Rather than insisting, almost by rote, that the Connecticut court, in considering the petitioner’s claim of privilege, was required to apply the “federal standard,” the Court should have fulfilled its responsibility under the Due Process Clause by inquiring whether the proceedings below met the demands of fundamental fairness which due process embodies. Such an approach may not satisfy those who see in the Fourteenth Amendment a set of easily applied “absolutes” which can afford a haven from unsettling doubt. It is, however, truer to the spirit which requires this Court constantly to re-examine fundamental principles and at the same time enjoins it from reading its own preferences into the Constitution.

The Connecticut Supreme Court of Errors gave full and careful consideration to the petitioner’s claim that he would incriminate himself if he answered the questions put to him. It noted that its decisions “from a time antedating the adoption of . . . [the Connecticut] constitution in 1818” had upheld a privilege to refuse to answer incriminating questions. 150 Conn. 220, 223, 187 A. 2d 744, 746. Stating that federal cases treating the Fifth Amendment privilege had “persuasive force” in interpreting its own constitutional provision, and citing Hoffman v. United States, 341 U. S. 479, in particular, the Supreme Court of Errors described the requirements for assertion of the privilege by quoting from one of its own cases, 150 Conn., at 225, 187 A. 2d, at 747:

“[A] witness . . . has the right to refuse to answer any question which would tend to incriminate him. But a mere claim on his part that the evidence will tend to incriminate him is not sufficient. . . . [He having] made his claim, it is then . . . [necessary for the judge] to determine in the exercise of a legal discretion whether, from the circumstances of the case and the nature of the evidence which the witness is called upon to give, there is reasonable ground to apprehend danger of criminal liability from his being compelled to answer. That danger ‘must be real and appreciable, with reference to the ordinary operation of law in the ordinary course of things-— not a danger of an imaginary and unsubstantial character, having reference to some extraordinary and barely possible contingency, so improbable that no reasonable man would suffer it to influence his conduct.
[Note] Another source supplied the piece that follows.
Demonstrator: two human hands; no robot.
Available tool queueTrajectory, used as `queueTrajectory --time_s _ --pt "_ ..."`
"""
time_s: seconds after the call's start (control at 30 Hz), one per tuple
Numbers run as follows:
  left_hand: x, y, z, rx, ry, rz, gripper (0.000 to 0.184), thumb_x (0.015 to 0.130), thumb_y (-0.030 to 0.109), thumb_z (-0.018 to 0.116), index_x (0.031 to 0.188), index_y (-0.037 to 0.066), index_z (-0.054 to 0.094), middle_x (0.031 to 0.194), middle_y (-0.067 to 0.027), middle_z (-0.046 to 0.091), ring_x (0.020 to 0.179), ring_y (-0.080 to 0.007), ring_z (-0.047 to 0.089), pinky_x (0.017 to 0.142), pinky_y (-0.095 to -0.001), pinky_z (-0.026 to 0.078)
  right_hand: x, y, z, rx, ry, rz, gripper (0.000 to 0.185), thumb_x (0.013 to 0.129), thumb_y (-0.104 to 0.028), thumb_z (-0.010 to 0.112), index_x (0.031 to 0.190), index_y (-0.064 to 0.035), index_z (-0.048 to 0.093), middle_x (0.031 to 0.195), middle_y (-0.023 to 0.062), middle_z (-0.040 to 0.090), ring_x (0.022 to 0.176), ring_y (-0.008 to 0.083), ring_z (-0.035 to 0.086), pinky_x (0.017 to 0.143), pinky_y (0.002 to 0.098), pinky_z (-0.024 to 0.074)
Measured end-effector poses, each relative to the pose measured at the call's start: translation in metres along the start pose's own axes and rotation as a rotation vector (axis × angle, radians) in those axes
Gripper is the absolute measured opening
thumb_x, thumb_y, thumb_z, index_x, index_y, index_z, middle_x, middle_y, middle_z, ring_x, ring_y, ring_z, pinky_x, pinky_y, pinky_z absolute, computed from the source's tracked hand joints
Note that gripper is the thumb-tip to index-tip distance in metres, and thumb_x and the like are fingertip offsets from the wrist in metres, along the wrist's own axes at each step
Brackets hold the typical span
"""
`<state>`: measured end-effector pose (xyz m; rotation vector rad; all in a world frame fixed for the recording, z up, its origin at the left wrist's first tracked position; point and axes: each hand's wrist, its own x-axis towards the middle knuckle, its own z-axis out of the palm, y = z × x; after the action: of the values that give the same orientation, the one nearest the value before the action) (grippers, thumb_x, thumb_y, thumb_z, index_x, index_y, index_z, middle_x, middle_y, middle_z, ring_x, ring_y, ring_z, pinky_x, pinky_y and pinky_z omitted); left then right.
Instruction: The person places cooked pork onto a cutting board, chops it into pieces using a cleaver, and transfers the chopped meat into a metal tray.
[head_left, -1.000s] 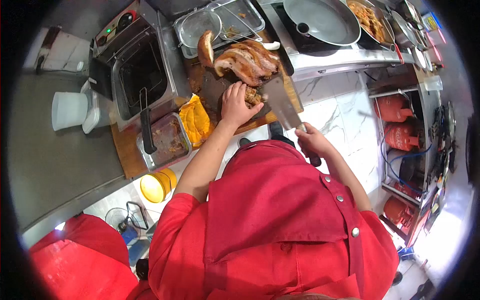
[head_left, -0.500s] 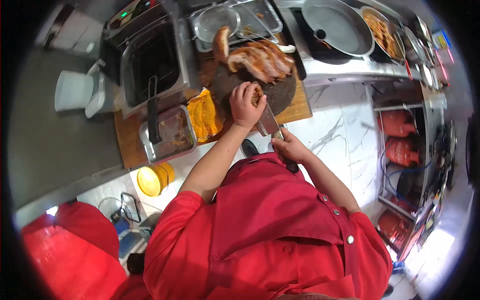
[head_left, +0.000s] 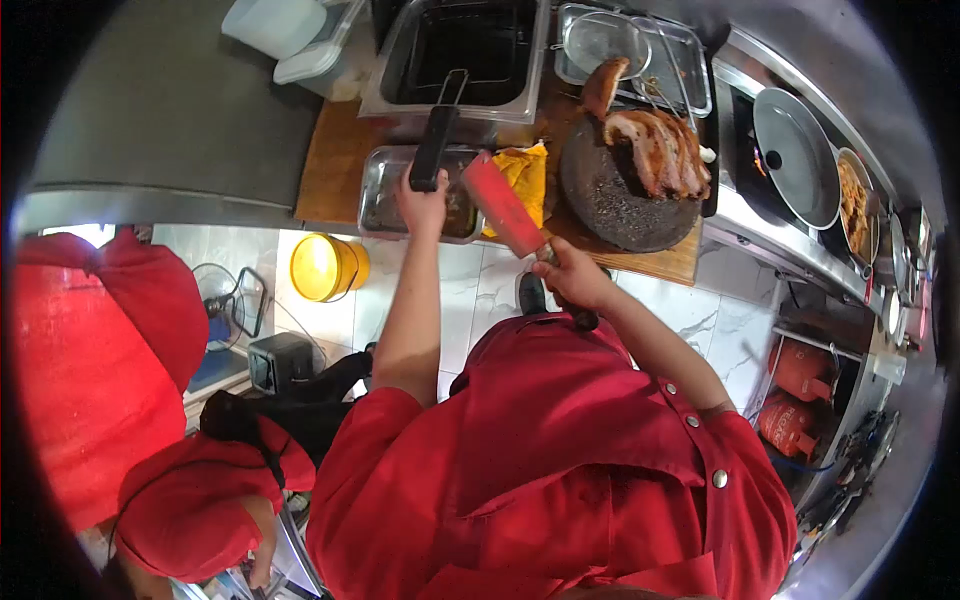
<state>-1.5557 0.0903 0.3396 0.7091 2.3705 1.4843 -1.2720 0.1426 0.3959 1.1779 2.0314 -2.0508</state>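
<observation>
"So, how are the hands set?"

"The right hand (head_left: 572, 275) is closed firmly round the grip of the cleaver (head_left: 505, 208), and its blade slants up toward the tray (head_left: 374, 205) on the wooden table (head_left: 335, 165). The left hand (head_left: 423, 208) is over that tray, at the near end of the black handle (head_left: 433, 148). Its fingers are partly hidden, so I can't tell whether they're clamped on anything or apart."

"And the meat?"

"The meat (head_left: 662, 150) lies at the far right side of the round block (head_left: 612, 205), well apart from both hands. The yellow cloth (head_left: 527, 180) sits between block and tray, partly behind the blade."

"What makes for safe, tidy work at the tray?"

"I'd want the blade quiet, its edge turned away from the left hand, since the two are near each other. I'd hold the left hand low within the tray's rim so any scraps land inside, and go gently round that black handle; a bump could swing it. The cleaver may be greasy, so a firm grip matters."
</observation>
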Motion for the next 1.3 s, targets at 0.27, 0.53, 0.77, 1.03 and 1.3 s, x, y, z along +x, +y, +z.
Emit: queueTrajectory --time_s 0.27,0.53,0.77,1.03,1.3 --pt "0.057 -0.058 -0.072 -0.596 -0.159 -0.259 0.043 0.083 -0.001 0.064 0.124 0.001 0.054 0.114 -0.0095 0.059 0.103 -0.0175 0.057 0.087 -0.0282 0.046 -0.033 0.009 -0.040 0.152 0.048 0.013 0.024 0.094 -0.019 0.057 0.110 -0.0054 0.047 0.069 0.0004 0.051 0.054 0.0094 0.050 0.047 0.0261 0.0435" --pt "0.045 -0.043 -0.083 0.365 0.018 0.125 0.035 0.080 0.002 0.058 0.115 0.006 0.063 0.096 -0.0190 0.065 0.076 -0.0308 0.066 0.072 -0.0391 0.053 -0.087 0.025 -0.061 0.312 0.245 0.122 0.026 0.094 -0.017 0.056 0.116 -0.0050 0.048 0.068 0.0006 0.051 0.053 0.0100 0.049 0.046 0.0263 0.0425" --pt "-0.003 -0.002 -0.034 0.652 0.124 0.334 0.032 0.080 0.008 0.057 0.111 0.005 0.063 0.106 -0.0192 0.063 0.098 -0.0372 0.059 0.087 -0.0440 0.046 -0.120 0.054 -0.069 0.235 0.432 0.198 0.024 0.094 -0.019 0.057 0.112 -0.0054 0.048 0.066 0.0016 0.052 0.051 0.0105 0.050 0.044 0.0279 0.0414" --pt "-0.096 0.118 0.113 0.077 -0.429 0.968 0.034 0.077 0.004 0.060 0.112 0.004 0.061 0.112 -0.0142 0.060 0.107 -0.0339 0.054 0.094 -0.0442 0.041 -0.149 0.057 -0.064 0.107 0.637 0.311 0.041 0.088 -0.033 0.061 0.115 -0.0036 0.052 0.079 0.0159 0.065 0.065 0.0240 0.063 0.059 0.0383 0.0515" --pt "0.007 0.168 0.270 0.365 -0.891 1.193 0.072 0.071 0.004 0.062 0.139 0.001 0.038 0.138 -0.0238 0.042 0.126 -0.0422 0.040 0.108 -0.0472 0.030 -0.209 0.103 -0.072 -0.045 1.163 -0.042 0.038 0.089 -0.036 0.059 0.111 -0.0060 0.049 0.071 0.0122 0.059 0.054 0.0223 0.058 0.050 0.0373 0.0473"
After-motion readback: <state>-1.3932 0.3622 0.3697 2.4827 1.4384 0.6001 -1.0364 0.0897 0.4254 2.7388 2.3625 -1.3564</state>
We think that a merely remote and naked possibility, out of the ordinary course of law and such as no reasonable man would be affected by, should not be suffered to obstruct the administration of justice. The object of the law is to afford to a party, called upon to give evidence in a proceeding inter alios, protection against being brought by means of his own evidence within the penalties of the law. But it would be to convert a salutary protection into a means of abuse if it were to be held that a mere imaginary possibility of danger, however remote and improbable, was sufficient to justify the withholding of evidence essential to the ends of justice.’ Cockburn, C. J., in Regina v. Boyes, 1 B. & S. 311, 330 . . . .” McCarthy v. Clancy, 110 Conn. 482, 488-489, 148 A. 551, 555.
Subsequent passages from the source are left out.